Set down all of the lines below exactly as they are given.
+-------+
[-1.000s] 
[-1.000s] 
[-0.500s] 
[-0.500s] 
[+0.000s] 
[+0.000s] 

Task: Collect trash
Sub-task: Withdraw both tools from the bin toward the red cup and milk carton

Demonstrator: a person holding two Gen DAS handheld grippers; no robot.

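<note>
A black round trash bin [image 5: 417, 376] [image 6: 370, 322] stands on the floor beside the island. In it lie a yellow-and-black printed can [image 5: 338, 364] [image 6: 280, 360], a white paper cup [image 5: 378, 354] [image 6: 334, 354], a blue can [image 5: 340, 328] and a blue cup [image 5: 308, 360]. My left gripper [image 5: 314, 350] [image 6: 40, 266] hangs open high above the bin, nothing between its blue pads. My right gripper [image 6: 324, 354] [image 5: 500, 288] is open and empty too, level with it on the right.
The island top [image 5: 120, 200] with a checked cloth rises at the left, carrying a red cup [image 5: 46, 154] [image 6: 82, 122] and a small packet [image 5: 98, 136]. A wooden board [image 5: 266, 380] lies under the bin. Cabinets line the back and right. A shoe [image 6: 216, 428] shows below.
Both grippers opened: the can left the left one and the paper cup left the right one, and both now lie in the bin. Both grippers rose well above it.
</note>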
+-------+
> [Written response]
[-1.000s] 
[-1.000s] 
[-0.500s] 
[-0.500s] 
[+0.000s] 
[+0.000s] 

Task: Collect trash
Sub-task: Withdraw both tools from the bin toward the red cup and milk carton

Demonstrator: a person holding two Gen DAS handheld grippers; no robot.

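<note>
A black round trash bin [image 5: 417, 376] [image 6: 370, 322] stands on the floor beside the island. In it lie a yellow-and-black printed can [image 5: 338, 364] [image 6: 280, 360], a white paper cup [image 5: 378, 354] [image 6: 334, 354], a blue can [image 5: 340, 328] and a blue cup [image 5: 308, 360]. My left gripper [image 5: 314, 350] [image 6: 40, 266] hangs open high above the bin, nothing between its blue pads. My right gripper [image 6: 324, 354] [image 5: 500, 288] is open and empty too, level with it on the right.
The island top [image 5: 120, 200] with a checked cloth rises at the left, carrying a red cup [image 5: 46, 154] [image 6: 82, 122] and a small packet [image 5: 98, 136]. A wooden board [image 5: 266, 380] lies under the bin. Cabinets line the back and right. A shoe [image 6: 216, 428] shows below.
Both grippers opened: the can left the left one and the paper cup left the right one, and both now lie in the bin. Both grippers rose well above it.
</note>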

No additional output will be given.